### Instructions to follow
Would you give the data below back exactly as it reads?
#### Provided entries ####
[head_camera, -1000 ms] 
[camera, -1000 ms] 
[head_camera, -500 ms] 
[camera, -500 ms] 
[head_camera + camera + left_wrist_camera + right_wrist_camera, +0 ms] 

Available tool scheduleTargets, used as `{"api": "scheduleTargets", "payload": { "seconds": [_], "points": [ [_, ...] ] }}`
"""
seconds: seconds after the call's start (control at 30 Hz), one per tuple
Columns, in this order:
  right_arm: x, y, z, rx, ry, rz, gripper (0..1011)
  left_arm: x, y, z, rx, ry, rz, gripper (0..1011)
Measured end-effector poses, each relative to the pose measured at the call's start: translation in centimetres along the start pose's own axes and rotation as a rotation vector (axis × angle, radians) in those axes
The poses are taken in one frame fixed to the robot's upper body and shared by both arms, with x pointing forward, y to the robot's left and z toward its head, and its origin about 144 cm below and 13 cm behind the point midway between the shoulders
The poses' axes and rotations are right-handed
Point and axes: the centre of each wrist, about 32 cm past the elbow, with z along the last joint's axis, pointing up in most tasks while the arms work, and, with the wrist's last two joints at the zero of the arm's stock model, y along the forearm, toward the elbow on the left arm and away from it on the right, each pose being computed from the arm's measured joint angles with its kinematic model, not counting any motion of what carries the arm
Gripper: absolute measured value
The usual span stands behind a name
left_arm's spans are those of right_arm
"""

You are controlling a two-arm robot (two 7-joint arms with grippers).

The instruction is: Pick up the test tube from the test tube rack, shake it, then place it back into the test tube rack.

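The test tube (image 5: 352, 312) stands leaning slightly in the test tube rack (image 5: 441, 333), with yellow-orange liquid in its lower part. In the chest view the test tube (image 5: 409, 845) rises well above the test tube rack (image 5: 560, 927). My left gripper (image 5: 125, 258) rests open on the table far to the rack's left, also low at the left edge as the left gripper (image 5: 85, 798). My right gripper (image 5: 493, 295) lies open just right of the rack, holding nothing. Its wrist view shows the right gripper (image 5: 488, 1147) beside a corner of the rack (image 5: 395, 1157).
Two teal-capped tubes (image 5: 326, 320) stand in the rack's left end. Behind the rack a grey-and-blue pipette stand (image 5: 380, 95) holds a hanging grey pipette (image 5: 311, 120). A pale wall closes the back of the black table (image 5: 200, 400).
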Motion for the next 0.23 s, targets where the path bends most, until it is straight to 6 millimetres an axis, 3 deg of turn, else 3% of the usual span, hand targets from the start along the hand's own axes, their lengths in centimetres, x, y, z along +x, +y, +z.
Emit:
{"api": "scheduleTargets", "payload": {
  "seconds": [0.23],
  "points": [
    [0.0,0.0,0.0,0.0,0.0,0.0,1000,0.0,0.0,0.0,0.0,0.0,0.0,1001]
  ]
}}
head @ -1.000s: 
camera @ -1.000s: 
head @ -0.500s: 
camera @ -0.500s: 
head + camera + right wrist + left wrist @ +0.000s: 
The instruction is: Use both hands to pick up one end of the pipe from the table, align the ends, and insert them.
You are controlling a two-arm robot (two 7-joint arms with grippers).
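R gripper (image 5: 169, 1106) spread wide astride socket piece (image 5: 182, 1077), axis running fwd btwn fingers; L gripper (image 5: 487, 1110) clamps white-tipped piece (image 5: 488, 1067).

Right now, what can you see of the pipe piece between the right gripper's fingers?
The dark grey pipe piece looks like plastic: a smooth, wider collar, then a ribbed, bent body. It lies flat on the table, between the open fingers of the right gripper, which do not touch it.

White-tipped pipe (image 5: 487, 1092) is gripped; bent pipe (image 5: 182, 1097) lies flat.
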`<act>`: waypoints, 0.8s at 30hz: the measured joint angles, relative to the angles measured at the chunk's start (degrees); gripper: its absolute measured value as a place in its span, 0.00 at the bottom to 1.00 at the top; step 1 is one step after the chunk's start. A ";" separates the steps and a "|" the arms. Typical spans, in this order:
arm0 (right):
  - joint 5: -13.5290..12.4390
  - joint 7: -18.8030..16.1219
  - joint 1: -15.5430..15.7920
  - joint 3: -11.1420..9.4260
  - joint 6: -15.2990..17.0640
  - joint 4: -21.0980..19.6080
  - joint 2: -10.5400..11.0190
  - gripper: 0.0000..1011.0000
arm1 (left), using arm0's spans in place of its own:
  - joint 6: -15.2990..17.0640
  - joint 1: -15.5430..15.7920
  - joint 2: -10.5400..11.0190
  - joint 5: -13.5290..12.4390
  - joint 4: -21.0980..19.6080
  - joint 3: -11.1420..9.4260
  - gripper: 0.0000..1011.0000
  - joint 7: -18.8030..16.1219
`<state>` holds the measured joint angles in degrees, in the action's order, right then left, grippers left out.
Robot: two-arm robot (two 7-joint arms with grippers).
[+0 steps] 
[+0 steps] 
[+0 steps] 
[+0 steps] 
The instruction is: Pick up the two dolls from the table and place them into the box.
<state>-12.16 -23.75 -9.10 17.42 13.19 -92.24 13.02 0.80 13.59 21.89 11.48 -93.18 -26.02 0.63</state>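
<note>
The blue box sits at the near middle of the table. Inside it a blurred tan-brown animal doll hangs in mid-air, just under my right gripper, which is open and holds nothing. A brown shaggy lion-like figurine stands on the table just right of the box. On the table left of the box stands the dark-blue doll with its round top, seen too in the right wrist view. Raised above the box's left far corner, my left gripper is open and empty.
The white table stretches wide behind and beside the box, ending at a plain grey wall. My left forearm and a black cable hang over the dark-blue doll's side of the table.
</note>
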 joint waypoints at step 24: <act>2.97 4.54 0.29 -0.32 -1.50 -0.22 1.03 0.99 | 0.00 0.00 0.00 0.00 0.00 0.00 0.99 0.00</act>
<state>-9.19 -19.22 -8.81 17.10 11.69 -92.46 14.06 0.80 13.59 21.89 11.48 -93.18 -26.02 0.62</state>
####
### Output of the exercise
[head_camera, -1000 ms] 
[camera, -1000 ms] 
[head_camera, -500 ms] 
[camera, -500 ms] 
[head_camera + camera + left_wrist_camera + right_wrist_camera, +0 ms] 

Available tool scheduleTargets, used as `{"api": "scheduleTargets", "payload": { "seconds": [_], "points": [ [_, ...] ] }}`
"""
seconds: seconds after the call's start (control at 30 Hz), one per tuple
Columns, in this order:
  right_arm: x, y, z, rx, ry, rz, gripper (0..1011)
  left_arm: x, y, z, rx, ry, rz, gripper (0..1011)
Measured end-effector poses, each relative to the pose measured at the call's start: translation in centimetres along the start pose's own axes and rotation as a rotation vector (axis × angle, radians) in those axes
The poses are taken in one frame fixed to the robot's upper body and shared by both arms, with x pointing forward, y to the robot's left and z toward its head, and its origin about 144 cm below and 13 cm behind the point midway between the shoulders
The poses' axes and rotations are right-handed
Point and axes: the centre of each wrist, about 32 cm past the elbow, with z along the last joint's axis, pointing up in most tasks while the arms work, and, with the wrist's last two joints at the zero of the arm's stock model, y along the forearm, toward the elbow on the left arm and away from it on the right, each pose being computed from the arm's measured joint angles with its kinematic model, not counting any motion of what carries the arm
Gripper: absolute measured value
The usual span stands behind a name
left_arm's spans are those of right_arm
"""

You are controlling a two-arm robot (two 7-joint arms with grippers).

The instruction is: Pick up the test tube from the test tube rack, shake it, then place it back into the test tube rack.

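The test tube (image 5: 352, 312) stands leaning slightly in the test tube rack (image 5: 441, 333), with yellow-orange liquid in its lower part. In the chest view the test tube (image 5: 409, 845) rises well above the test tube rack (image 5: 560, 927). My left gripper (image 5: 125, 258) rests open on the table far to the rack's left, also low at the left edge as the left gripper (image 5: 85, 798). My right gripper (image 5: 493, 295) lies open just right of the rack, holding nothing. Its wrist view shows the right gripper (image 5: 488, 1147) beside a corner of the rack (image 5: 395, 1157).
Two teal-capped tubes (image 5: 326, 320) stand in the rack's left end. Behind the rack a grey-and-blue pipette stand (image 5: 380, 95) holds a hanging grey pipette (image 5: 311, 120). A pale wall closes the back of the black table (image 5: 200, 400).
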Motion for the next 0.23 s, targets where the path bends most, until it is straight to 6 millimetres an axis, 3 deg of turn, else 3% of the usual span, hand targets from the start along the hand's own axes, their lengths in centimetres, x, y, z along +x, +y, +z.
Emit:
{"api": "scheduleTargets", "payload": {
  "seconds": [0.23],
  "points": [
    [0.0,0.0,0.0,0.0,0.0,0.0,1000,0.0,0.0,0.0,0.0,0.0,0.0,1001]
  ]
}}
head @ -1.000s: 
camera @ -1.000s: 
head @ -0.500s: 
camera @ -0.500s: 
head + camera + right wrist + left wrist @ +0.000s: 
The instruction is: Use both hands to pick up one end of the pipe from the table, align the ends, and insert them.
You are controlling a two-arm robot (two 7-joint arms with grippers).
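R gripper (image 5: 169, 1106) spread wide astride socket piece (image 5: 182, 1077), axis running fwd btwn fingers; L gripper (image 5: 487, 1110) clamps white-tipped piece (image 5: 488, 1067).

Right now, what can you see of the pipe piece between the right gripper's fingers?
The dark grey pipe piece looks like plastic: a smooth, wider collar, then a ribbed, bent body. It lies flat on the table, between the open fingers of the right gripper, which do not touch it.

White-tipped pipe (image 5: 487, 1092) is gripped; bent pipe (image 5: 182, 1097) lies flat.
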`<act>`: waypoints, 0.8s at 30hz: the measured joint angles, relative to the angles measured at the chunk's start (degrees); gripper: its absolute measured value as a place in its span, 0.00 at the bottom to 1.00 at the top; step 1 is one step after the chunk's start. A ";" separates the steps and a "|" the arms. Typical spans, in this order:
arm0 (right):
  - joint 5: -13.5290..12.4390
  - joint 7: -18.8030..16.1219
  - joint 1: -15.5430..15.7920
  - joint 3: -11.1420..9.4260
  - joint 6: -15.2990..17.0640
  - joint 4: -21.0980..19.6080
  - joint 2: -10.5400..11.0190
  - gripper: 0.0000..1011.0000
arm1 (left), using arm0's spans in place of its own:
  - joint 6: -15.2990..17.0640
  - joint 1: -15.5430..15.7920
  - joint 2: -10.5400..11.0190
  - joint 5: -13.5290..12.4390
  - joint 4: -21.0980..19.6080
  - joint 3: -11.1420..9.4260
  - gripper: 0.0000..1011.0000
  - joint 7: -18.8030..16.1219
`<state>` holds the measured joint angles in degrees, in the action's order, right then left, grippers left out.
Robot: two-arm robot (two 7-joint arms with grippers).
[+0 steps] 
[+0 steps] 
[+0 steps] 
[+0 steps] 
The instruction is: Pick up the two dolls from the table and place them into the box.
<state>-12.16 -23.75 -9.10 17.42 13.19 -92.24 13.02 0.80 13.59 21.89 11.48 -93.18 -26.02 0.63</state>
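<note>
The blue box sits at the near middle of the table. Inside it a blurred tan-brown animal doll hangs in mid-air, just under my right gripper, which is open and holds nothing. A brown shaggy lion-like figurine stands on the table just right of the box. On the table left of the box stands the dark-blue doll with its round top, seen too in the right wrist view. Raised above the box's left far corner, my left gripper is open and empty.
The white table stretches wide behind and beside the box, ending at a plain grey wall. My left forearm and a black cable hang over the dark-blue doll's side of the table.
</note>
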 joint waypoints at step 24: <act>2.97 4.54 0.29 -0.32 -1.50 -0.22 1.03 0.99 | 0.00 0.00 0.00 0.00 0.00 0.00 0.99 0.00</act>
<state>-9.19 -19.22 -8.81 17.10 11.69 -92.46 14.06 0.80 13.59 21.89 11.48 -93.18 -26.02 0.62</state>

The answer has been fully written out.